Re: number of calls to hash function in unordered_set

Marc Glisse <marc.glisse@xxxxxxxx> · Mon, 11 Jun 2018 20:24:20 +0200 (CEST)

On Mon, 11 Jun 2018, Frank Tetzel wrote:

Hi,

can anybody give me a reasonable explanation why the hash function for
a simple unordered_set is called twice as much as I would expect.

Example:

#include <iostream>
#include <unordered_set>

struct MyHash{
	static int numberOfCalls;

	size_t operator()(int i) const noexcept{
		++numberOfCalls;
		//return std::hash<int>{}(i);
		return i;
	}
};
int MyHash::numberOfCalls = 0;

int main(){
	std::unordered_set<int,MyHash> set;

	std::cout << MyHash::numberOfCalls << '\n';
	set.reserve(1024);
	std::cout << MyHash::numberOfCalls << '\n';
	for(int i=0; i<1024; ++i){
		set.emplace(i);
	}
	std::cout << MyHash::numberOfCalls << '\n';

	return 0;
}

output:
0
0
2047

It seems to always be (inserted_elements * 2) - 1.
When adding 2 elements, it hashes 3 times. When adding 1 element, it
only hashes once. What is happening here? Why is the hash calculated
twice? What is so special about the last or first element?

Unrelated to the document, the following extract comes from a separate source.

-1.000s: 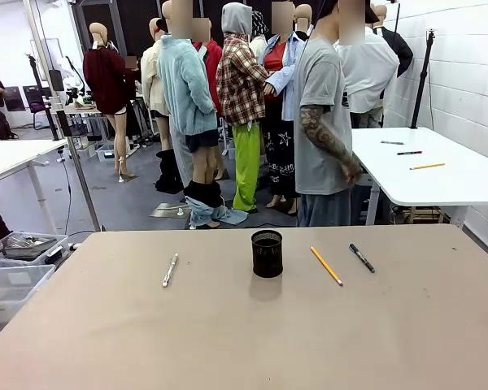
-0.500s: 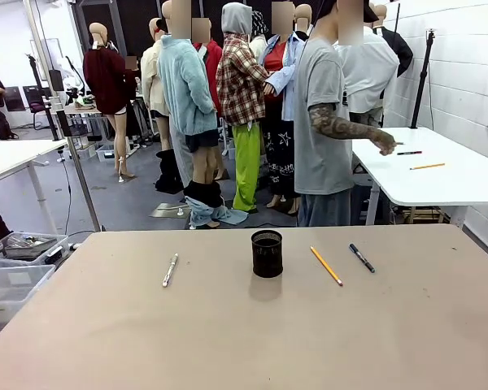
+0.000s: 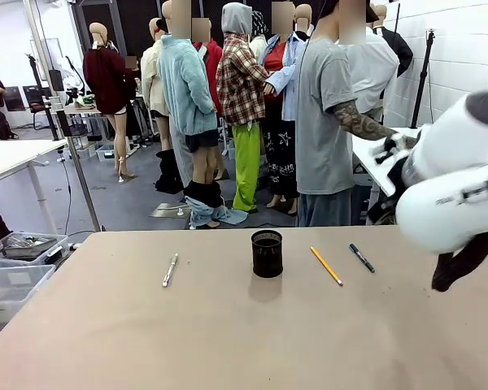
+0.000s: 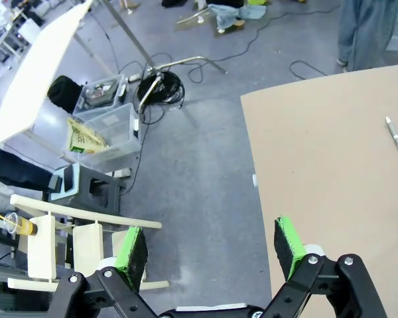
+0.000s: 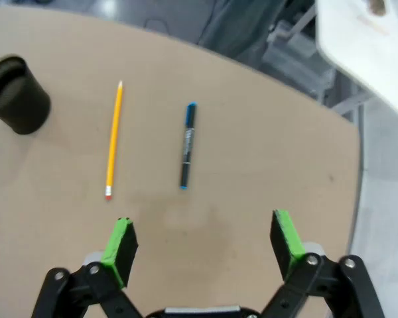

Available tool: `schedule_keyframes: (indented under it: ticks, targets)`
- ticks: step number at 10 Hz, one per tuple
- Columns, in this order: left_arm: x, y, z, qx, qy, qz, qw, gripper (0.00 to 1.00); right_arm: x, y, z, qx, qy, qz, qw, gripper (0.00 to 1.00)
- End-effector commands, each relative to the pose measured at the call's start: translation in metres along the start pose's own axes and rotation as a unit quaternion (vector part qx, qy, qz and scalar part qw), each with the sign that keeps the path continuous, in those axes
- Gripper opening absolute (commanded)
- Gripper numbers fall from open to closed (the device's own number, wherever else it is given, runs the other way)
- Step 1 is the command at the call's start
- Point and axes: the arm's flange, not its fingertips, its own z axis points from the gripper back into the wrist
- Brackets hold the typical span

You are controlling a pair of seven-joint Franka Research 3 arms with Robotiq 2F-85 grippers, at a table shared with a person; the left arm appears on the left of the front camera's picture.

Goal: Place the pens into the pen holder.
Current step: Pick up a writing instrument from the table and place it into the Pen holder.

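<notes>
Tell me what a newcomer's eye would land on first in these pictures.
The big white right arm looms at the right edge of the front view, over the right end of the table. Mid-table stands the black pen holder, with a silver pen lying to its left and a yellow pencil and dark pen to its right. The right gripper hangs open near those two.

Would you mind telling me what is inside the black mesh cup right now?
Nothing rises above the rim of the cup. The silver pen, pencil and dark pen all lie on the table beside it. The cup's dark inside hides its bottom.
</notes>
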Motion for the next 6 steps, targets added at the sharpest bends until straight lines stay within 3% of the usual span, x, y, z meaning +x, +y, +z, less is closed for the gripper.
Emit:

https://gcc.gnu.org/onlinedocs/libstdc++/manual/unordered_associative.html#containers.unordered.cache 
answers part of the question (libc++ on the other hand seems to have 
chosen always to cache the hash).

The other part is related to how the elements are linked in the hash 
table, note that the hashes computed are 0 1 0 2 1 3 2 4 3 5 4 6 5 7 6... 
Reading the code seems best to understand what is going on.

--
Marc Glisse